Digital Twins in Action: AI, HPC, and End-to-End Workflows at Scale
Speakers: Abani Patra (Tufts University)
Session summary
In this invited talk, Anuj Kapadia of Oak Ridge National Laboratory, section head for advanced computing and health sciences, shares practical lessons from building and scaling human digital twins for cancer applications. He stresses that a digital twin is a systems problem, not merely a model, combining data, physics-based simulation, AI, workflows, validation, and computing infrastructure across multiple biological scales.

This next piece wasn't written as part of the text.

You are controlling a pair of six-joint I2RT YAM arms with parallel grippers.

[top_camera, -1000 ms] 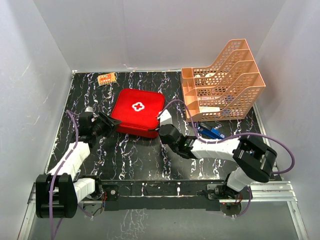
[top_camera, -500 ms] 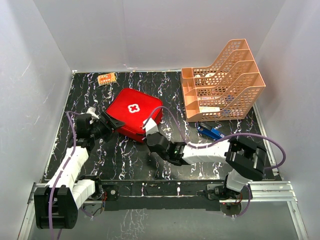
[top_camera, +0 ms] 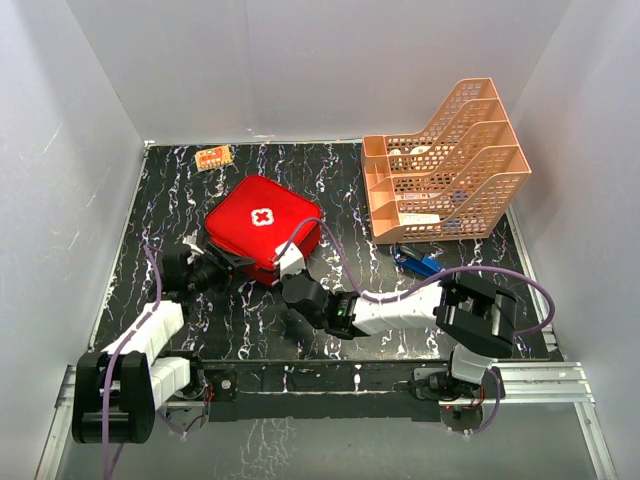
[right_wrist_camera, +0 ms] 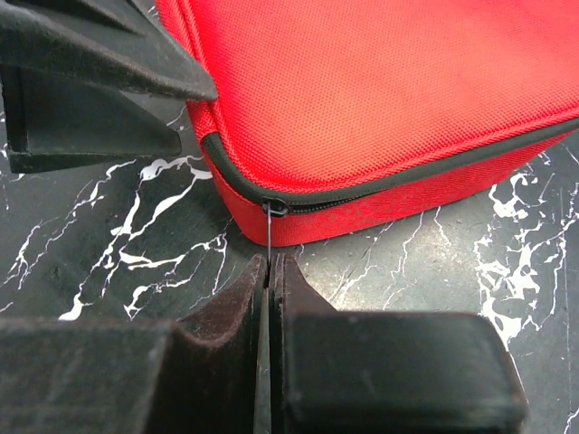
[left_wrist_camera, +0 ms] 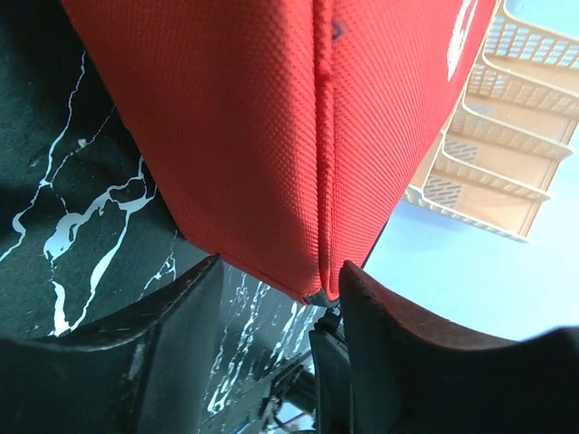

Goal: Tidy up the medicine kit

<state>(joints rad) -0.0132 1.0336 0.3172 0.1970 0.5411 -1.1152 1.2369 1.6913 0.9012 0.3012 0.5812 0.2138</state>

Starting from Duke's virtual imaging trial XCAT phantoms, his team added DNA, chromatin structure, and cellular response mechanisms, coupling whole-body, multicellular, and subcellular scales into a single mechanistic simulation blending Monte Carlo and AI. He illustrates with three efforts: a population-scale virtual imaging trial that generated over 10,000 abdominal CT scans (125 terabytes) in two weeks on Summit, a 150-fold speedup over single-node execution; radiopharmaceutical distribution and DNA-damage studies comparing treatments such as lutetium versus yttrium; and extensive parameter sweeps requiring uncertainty quantification. Kapadia distills seven lessons: data becomes the bottleneck before compute; optimize the workflow rather than every line of code, prioritizing scientific over computational throughput; build quality control into the infrastructure; digital twins are fundamentally workflow and orchestration problems; integration is harder than modeling; validation against ground truth is a real bottleneck and the true source of trust; and AI and physics need each other, with HPC as enabler. His overarching message is that the future belongs to integrated AI-simulation ecosystems, not better individual models.
Topics: human digital twins · multi-scale simulation · virtual imaging trials · scientific workflows · data management · validation and uncertainty quantification
AI-generated summary of an auto-generated transcript (~3,643 words in full). Details may be imprecise — verify against the session recording.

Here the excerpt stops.